__What you should do__: A word-for-word repeat of all the data is the goal.

__Information provided__:
__________

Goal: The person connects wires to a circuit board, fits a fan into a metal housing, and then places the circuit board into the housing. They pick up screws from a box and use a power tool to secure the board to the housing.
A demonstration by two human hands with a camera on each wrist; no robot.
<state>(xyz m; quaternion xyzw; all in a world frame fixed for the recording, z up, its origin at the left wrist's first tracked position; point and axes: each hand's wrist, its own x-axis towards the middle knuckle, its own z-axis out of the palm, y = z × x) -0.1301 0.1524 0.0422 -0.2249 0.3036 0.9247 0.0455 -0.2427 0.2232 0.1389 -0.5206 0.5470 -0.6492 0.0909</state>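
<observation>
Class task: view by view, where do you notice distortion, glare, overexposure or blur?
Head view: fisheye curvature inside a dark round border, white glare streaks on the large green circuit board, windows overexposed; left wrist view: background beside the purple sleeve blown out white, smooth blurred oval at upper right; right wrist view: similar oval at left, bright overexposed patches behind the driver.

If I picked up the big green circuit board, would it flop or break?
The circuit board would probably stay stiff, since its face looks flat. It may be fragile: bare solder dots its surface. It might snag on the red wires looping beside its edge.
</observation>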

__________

__Answer box__:
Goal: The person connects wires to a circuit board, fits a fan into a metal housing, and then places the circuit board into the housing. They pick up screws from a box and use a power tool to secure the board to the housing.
A demonstration by two human hands with a camera on each wrist; no robot.
<state>(xyz m; quaternion xyzw; all in a world frame fixed for the recording, z up, its origin at the left wrist's first tracked position; point and axes: each hand's wrist, its own x-axis towards the middle knuckle, its own z-axis out of the palm, y = z × x) -0.1301 0.1524 0.0422 -0.2249 0.3036 0.9247 0.0455 -0.2427 0.2232 0.1389 -0.5206 0.5470 -0.6492 0.0909</state>
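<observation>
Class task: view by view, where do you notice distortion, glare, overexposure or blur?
Head view: fisheye curvature inside a dark round border, white glare streaks on the large green circuit board, windows overexposed; left wrist view: background beside the purple sleeve blown out white, smooth blurred oval at upper right; right wrist view: similar oval at left, bright overexposed patches behind the driver.

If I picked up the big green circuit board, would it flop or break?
The circuit board would probably stay stiff, since its face looks flat. It may be fragile: bare solder dots its surface. It might snag on the red wires looping beside its edge.
</observation>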

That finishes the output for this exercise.